Penner notes that the collective agreement’s health and safety clause, setting out reimbursement for certain safety equipment with Finning supplying other safety equipment, put the union on solid ground in contesting the requirement to pay for RAT tests.

“There's a precedent within the collective agreement under the health and safety issue, whereby if the employer is mandating certain things to be used or certain things to be done, they are bearing that cost,” he says. “[The arbitrator] was able to characterize rapid tests as falling within the article as far as justification to say, ‘If you're insisting on the employees taking on this responsibility, which comes at a cost, that's the cost you have to bear on behalf of the employees.’”

Read more: Zero tolerance policies must comply with the KVP principles and be just and reasonable in the circumstances, writes an employment lawyer.

However, the arbitrator disagreed with the union on compensation for the time spent taking tests. While it could take almost an hour to receive results, the actual time spent taking the test was much less and employees could take it at home, meaning it was not a significant demand on employee personal time. As a result, the arbitrator found that Finning did not have to pay employees for the time spent taking RATs.

Paying for tests versus paying for time

The union’s argument for employees to be paid to take the tests was weaker than the argument to have Finning cover the cost of the tests, says Penner.

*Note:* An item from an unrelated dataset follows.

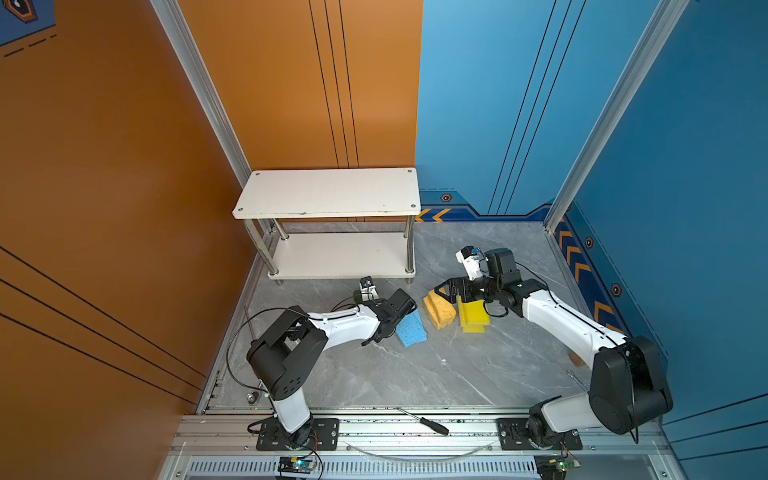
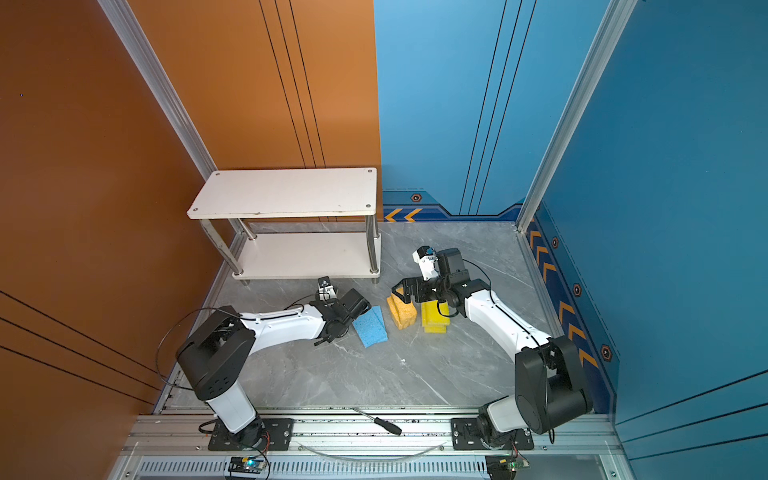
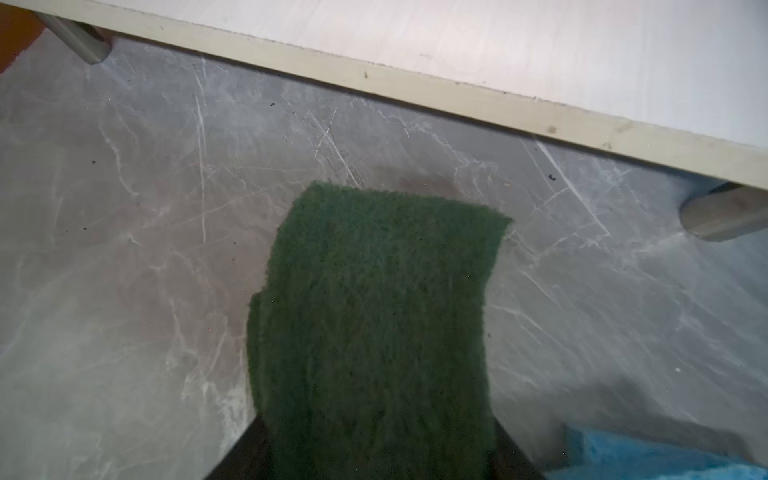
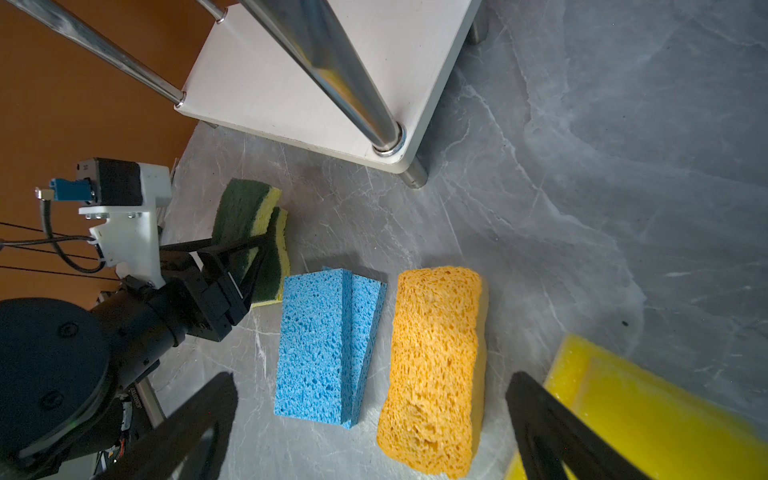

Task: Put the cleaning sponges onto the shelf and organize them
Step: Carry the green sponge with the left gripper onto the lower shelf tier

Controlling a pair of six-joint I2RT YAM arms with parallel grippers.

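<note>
My left gripper [image 3: 378, 457] is shut on two wavy green-and-yellow sponges [image 3: 374, 311] just in front of the shelf [image 1: 328, 191]. The right wrist view shows the pair of green-and-yellow sponges [image 4: 243, 212] on edge between its fingers [image 4: 253, 249]. In both top views the gripper's body hides them. Beside it lie two light blue sponges [image 1: 411, 329] [image 2: 370, 328] [image 4: 320, 345]. My right gripper [image 1: 444, 291] [image 4: 370, 436] hangs open over the thick orange sponges [image 1: 439, 311] [image 4: 434, 361]. Bright yellow sponges [image 1: 471, 318] [image 4: 648, 415] are stacked under its wrist. Both white boards of the shelf [image 4: 291, 83] are bare.
The shelf's lower board [image 3: 540, 45] and chrome legs [image 3: 723, 212] stand close ahead of the left gripper. A screwdriver [image 1: 424, 424] [image 2: 378, 422] lies on the front rail. An orange wall is on the left and blue walls stand behind and on the right.
</note>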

“The amount of actual time the test is going to take the employee, who has the discretion of doing it at home or anywhere they want, is so minimal it doesn't even reach the threshold of considering whether this was time at work,” he says. “If the test was more time consuming, I think there might have been a bit of a different analysis.”

The arbitrator determined that it wasn’t reasonable for Finning to expect employees to cover the cost of RATs, but it was reasonable to expect employees to take the test on their personal time.

Penner says that the safety equipment issue that supported the union’s argument that Finning should pay for the tests has some potential to be looked at in other cases, but the collective agreement elements narrow the scope to the facts of this case.

“I think the arbitrator was acutely aware of the potential of this being a landmark decision, so it was drafted very carefully,” says Penner. “As a union lawyer, I look at this and I would say I'd have to do a lot of work to be able to apply this to other parties with other collective agreements – if the language wasn't almost identical, I would really have to tap dance to make this apply.”

However, Penner thinks the decision still has some key points that employers can take away from it.

“Anytime you are creating a policy that is inherently discriminatory, where it's intentionally treating a group of employees different than another group, you have to proceed with caution or you're just opening up yourself to a challenge later on,” he says. “At the end of the day, the KVP test is still the litmus test – if you want to feel safe in the introduction of a new policy, applying that analysis from the get-go is imperative.”

See Finning (Canada) and IAMAW, Vancouver Lodge 692 (COVID-19 Vaccination Disclosure Policy), Re, 2022 CarswellBC 838.